(Extracted records)
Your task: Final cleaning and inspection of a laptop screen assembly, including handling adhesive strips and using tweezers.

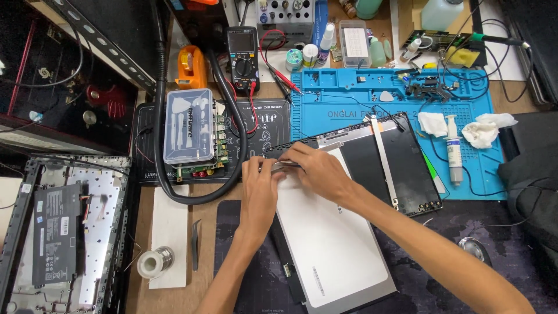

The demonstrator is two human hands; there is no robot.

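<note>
- We are working at the top edge of a detached display panel (331, 238), its pale grey back facing up, lying across the dark lid shell (407, 168) near the middle of the bench.
- Our left hand (258, 189) rests flat on the panel's upper left corner, fingers closed down against it and pinching toward a thin silvery strip (286, 166) at the edge.
- Our right hand (317, 168) comes in from 4 o'clock, its fingertips bent and pressed together on the same strip, touching the left hand's fingertips.
- The strip sits right between the two sets of fingertips, at 12 o'clock of the left hand and 9 o'clock of the right; whether it is lifted or stuck down we cannot tell.
- We judge the step to be working that strip or connector at the panel's edge. The next move seems to call for a light, even pull with the panel held steady, as the strip looks thin.
- At 9 o'clock of the hands stands a clear plastic tool case (189, 125); at 8 o'clock lie tweezers (196, 244) and a solder spool (155, 261); at 1 o'clock lies the blue work mat (349, 99) and at 12 o'clock a multimeter (242, 53).
</note>
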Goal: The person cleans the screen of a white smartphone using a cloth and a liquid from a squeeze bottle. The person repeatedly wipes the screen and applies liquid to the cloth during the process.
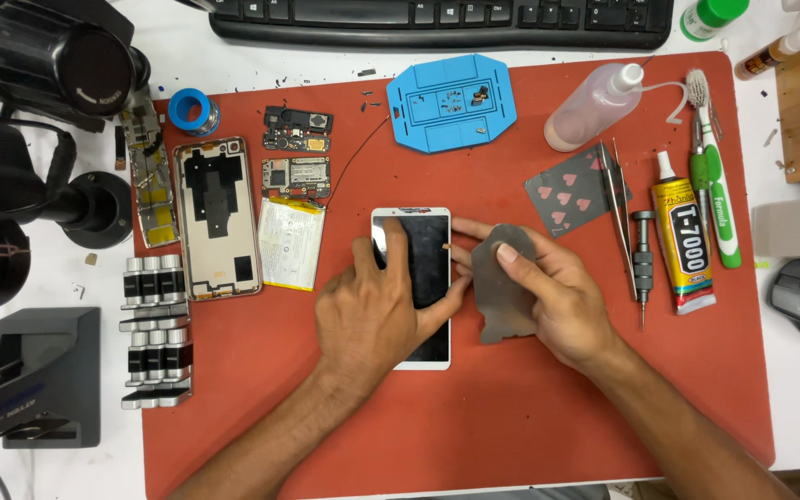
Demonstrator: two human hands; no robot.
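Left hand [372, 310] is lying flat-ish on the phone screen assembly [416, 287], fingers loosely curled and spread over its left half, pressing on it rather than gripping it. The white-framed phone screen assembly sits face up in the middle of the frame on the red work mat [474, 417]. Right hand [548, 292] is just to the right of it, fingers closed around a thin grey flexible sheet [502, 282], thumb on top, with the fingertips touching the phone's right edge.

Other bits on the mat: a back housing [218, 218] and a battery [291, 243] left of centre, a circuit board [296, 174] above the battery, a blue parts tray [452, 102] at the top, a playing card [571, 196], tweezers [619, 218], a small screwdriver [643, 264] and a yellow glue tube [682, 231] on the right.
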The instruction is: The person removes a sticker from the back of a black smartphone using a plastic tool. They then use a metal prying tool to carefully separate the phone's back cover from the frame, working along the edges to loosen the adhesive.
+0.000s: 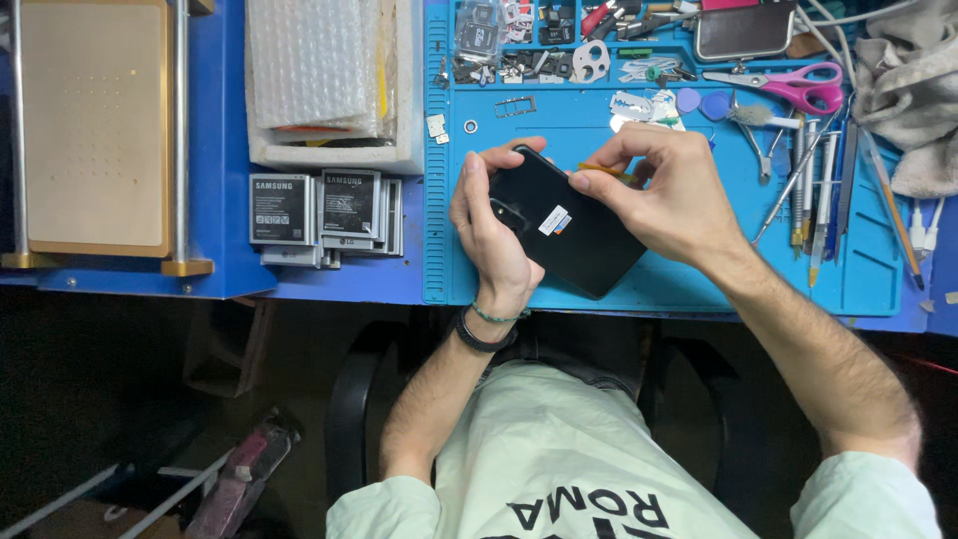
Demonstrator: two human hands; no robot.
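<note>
Blue work mat point(699, 279) bears the job. Black phone point(574, 225) is held back-up just above it, left hand point(494, 225) clenched round its camera end. Right hand point(664, 195) pinches a thin orange pick point(604, 170) at the top edge — best kept shallow, phone steady.

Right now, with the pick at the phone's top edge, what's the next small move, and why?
Probably slide the orange pick a little further along the top edge of the black phone. The right hand pinches the pick right at that edge, while the left hand steadies the phone back-up over the blue mat. Whether the tip is already in the seam can't be told.
</note>
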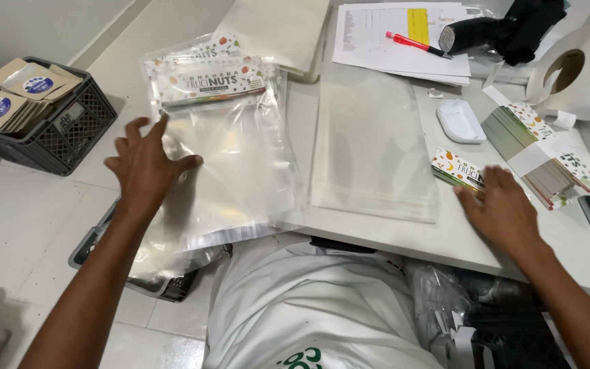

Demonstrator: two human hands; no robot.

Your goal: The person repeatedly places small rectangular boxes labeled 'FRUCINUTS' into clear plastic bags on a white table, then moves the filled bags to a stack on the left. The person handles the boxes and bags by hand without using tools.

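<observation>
My left hand lies flat with fingers spread on a pile of clear plastic bags that have colourful printed header cards at their far end. My right hand rests palm down on the white table, its fingertips touching a small stack of printed cards. Neither hand grips anything. A second stack of clear empty bags lies between the two hands.
A long row of printed cards and a white oval dish sit at the right. Behind are a label roll, a black handheld device, papers with a red pen. A black crate of brown pouches stands left.
</observation>
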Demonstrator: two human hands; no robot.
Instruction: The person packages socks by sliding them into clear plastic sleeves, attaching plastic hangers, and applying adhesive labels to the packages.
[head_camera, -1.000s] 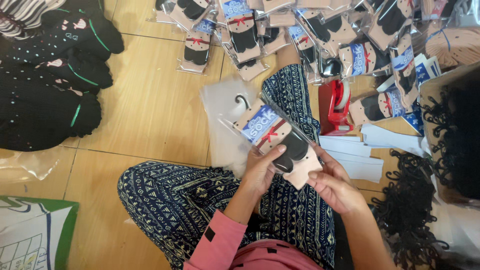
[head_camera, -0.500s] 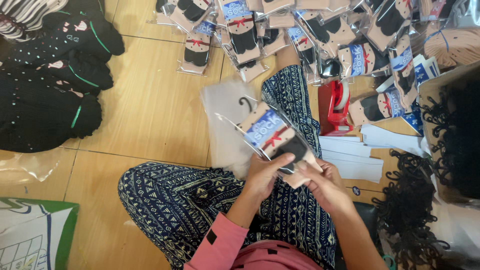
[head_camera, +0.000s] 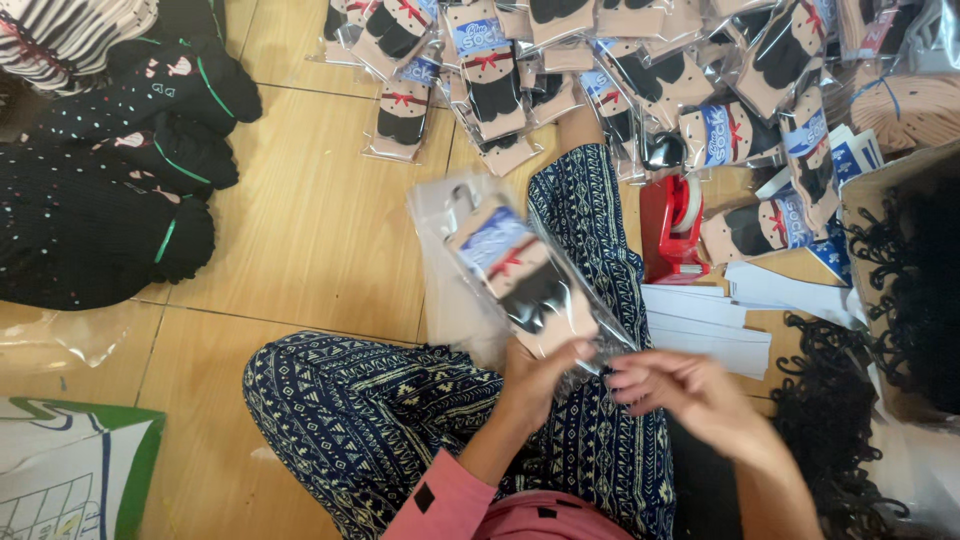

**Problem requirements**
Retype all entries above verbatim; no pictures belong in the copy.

**Exercise answer**
Your task: Final cleaning and inspection of a laptop screen assembly, including handling adhesive strips and using tweezers.


The demonstrator is two human hands; there is no robot.

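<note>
- We are working at the top edge of a detached display panel (331, 238), its pale grey back facing up, lying across the dark lid shell (407, 168) near the middle of the bench.
- Our left hand (258, 189) rests flat on the panel's upper left corner, fingers closed down against it and pinching toward a thin silvery strip (286, 166) at the edge.
- Our right hand (317, 168) comes in from 4 o'clock, its fingertips bent and pressed together on the same strip, touching the left hand's fingertips.
- The strip sits right between the two sets of fingertips, at 12 o'clock of the left hand and 9 o'clock of the right; whether it is lifted or stuck down we cannot tell.
- We judge the step to be working that strip or connector at the panel's edge. The next move seems to call for a light, even pull with the panel held steady, as the strip looks thin.
- At 9 o'clock of the hands stands a clear plastic tool case (189, 125); at 8 o'clock lie tweezers (196, 244) and a solder spool (155, 261); at 1 o'clock lies the blue work mat (349, 99) and at 12 o'clock a multimeter (242, 53).
</note>
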Goal: The person cleans the screen of a white smartphone using a cloth and a liquid from a squeeze bottle. The person repeatedly wipes the screen and applies liquid to the cloth during the process.
Demonstrator: two human hands; no robot.
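Left hand [372, 310] is lying flat-ish on the phone screen assembly [416, 287], fingers loosely curled and spread over its left half, pressing on it rather than gripping it. The white-framed phone screen assembly sits face up in the middle of the frame on the red work mat [474, 417]. Right hand [548, 292] is just to the right of it, fingers closed around a thin grey flexible sheet [502, 282], thumb on top, with the fingertips touching the phone's right edge.

Other bits on the mat: a back housing [218, 218] and a battery [291, 243] left of centre, a circuit board [296, 174] above the battery, a blue parts tray [452, 102] at the top, a playing card [571, 196], tweezers [619, 218], a small screwdriver [643, 264] and a yellow glue tube [682, 231] on the right.
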The instruction is: The person removes a sticker from the back of a black smartphone using a plastic tool. They then use a metal prying tool to carefully separate the phone's back cover from the frame, working along the edges to loosen the adhesive.
+0.000s: 
Demonstrator: two human hands; no robot.
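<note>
Blue work mat point(699, 279) bears the job. Black phone point(574, 225) is held back-up just above it, left hand point(494, 225) clenched round its camera end. Right hand point(664, 195) pinches a thin orange pick point(604, 170) at the top edge — best kept shallow, phone steady.

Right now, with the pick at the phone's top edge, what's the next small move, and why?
Probably slide the orange pick a little further along the top edge of the black phone. The right hand pinches the pick right at that edge, while the left hand steadies the phone back-up over the blue mat. Whether the tip is already in the seam can't be told.
</note>
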
Demonstrator: two human hands; no robot.

Your goal: The person repeatedly places small rectangular boxes labeled 'FRUCINUTS' into clear plastic bags on a white table, then moves the filled bags to a stack on the left. The person handles the boxes and bags by hand without using tools.

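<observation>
My left hand lies flat with fingers spread on a pile of clear plastic bags that have colourful printed header cards at their far end. My right hand rests palm down on the white table, its fingertips touching a small stack of printed cards. Neither hand grips anything. A second stack of clear empty bags lies between the two hands.
A long row of printed cards and a white oval dish sit at the right. Behind are a label roll, a black handheld device, papers with a red pen. A black crate of brown pouches stands left.
</observation>
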Demonstrator: two human hands; no robot.
Instruction: The person packages socks by sliding them into clear plastic sleeves, attaching plastic hangers, and applying adhesive labels to the packages.
[head_camera, -1.000s] 
[head_camera, -0.500s] 
[head_camera, +0.000s] 

The answer is complete.